La aparición de lluvia ácida, provocada por la laguna caliente del volcán Poás, "aún no produce daños que vayan más allá de los alrededores del cráter principal".
Así lo dio a conocer ayer el Observatorio Vulcanológico y Sismológico de Costa Rica (Ovsicori).
El martes, expertos realizaron una visita a la parte alta de Poasito, al sureste del volcán, donde los vecinos confirmaron la presencia de gases ácidos en el aire.
"Posiblemente, ha ayudado el hecho de que ha estado lloviendo a diario en la zona y ello contribuye a la atenuación de los efectos de los gases ácidos", destacó el informe.

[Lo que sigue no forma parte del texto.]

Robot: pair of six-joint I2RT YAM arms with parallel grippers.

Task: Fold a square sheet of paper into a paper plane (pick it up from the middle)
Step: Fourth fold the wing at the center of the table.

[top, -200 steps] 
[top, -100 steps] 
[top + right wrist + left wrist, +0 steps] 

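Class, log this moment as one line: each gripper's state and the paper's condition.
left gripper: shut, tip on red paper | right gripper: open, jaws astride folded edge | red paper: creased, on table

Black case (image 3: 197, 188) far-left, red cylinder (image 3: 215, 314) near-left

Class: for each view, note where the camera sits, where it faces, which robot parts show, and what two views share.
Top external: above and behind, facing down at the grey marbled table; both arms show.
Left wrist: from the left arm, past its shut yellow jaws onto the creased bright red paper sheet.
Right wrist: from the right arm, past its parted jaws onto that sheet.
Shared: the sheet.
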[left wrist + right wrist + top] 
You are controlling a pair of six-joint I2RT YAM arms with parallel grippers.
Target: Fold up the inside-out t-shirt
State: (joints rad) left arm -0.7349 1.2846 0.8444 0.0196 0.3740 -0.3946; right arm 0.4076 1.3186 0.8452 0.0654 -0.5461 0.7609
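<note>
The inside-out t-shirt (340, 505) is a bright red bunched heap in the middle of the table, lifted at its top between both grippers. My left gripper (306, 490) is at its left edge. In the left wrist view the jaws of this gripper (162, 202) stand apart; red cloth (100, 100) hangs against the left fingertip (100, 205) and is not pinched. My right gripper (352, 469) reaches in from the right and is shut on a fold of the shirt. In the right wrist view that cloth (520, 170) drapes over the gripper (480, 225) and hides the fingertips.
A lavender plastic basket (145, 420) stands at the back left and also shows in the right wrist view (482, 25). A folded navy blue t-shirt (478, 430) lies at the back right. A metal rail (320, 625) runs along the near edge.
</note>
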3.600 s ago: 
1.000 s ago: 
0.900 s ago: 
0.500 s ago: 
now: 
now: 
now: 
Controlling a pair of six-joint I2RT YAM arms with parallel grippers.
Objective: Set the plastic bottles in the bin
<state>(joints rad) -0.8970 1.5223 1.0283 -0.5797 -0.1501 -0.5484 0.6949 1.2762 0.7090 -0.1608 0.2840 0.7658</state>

Funcionarios del Ovsicori concluyeron también que "la actividad fumarólica no está acompañada de ascenso de magma", según un estudio del viernes 13 de mayo.
Ese día, trabajadores del parque nacional reportaron gran cantidad de emanaciones ácidas, lo que molestaba al respirar a quienes estaban de visita en el lugar.
Los cambios en la laguna comenzaron a notarse desde Semana Santa, según el Ovsicori.
"A partir del 9 de mayo, la actividad sísmica en la vecindad del volcán aumentó", señaló. Esto provocó la apertura de las fumarolas.
Además, la temperatura en la laguna varió: pasó de 22° en febrero a los 45° el viernes anterior.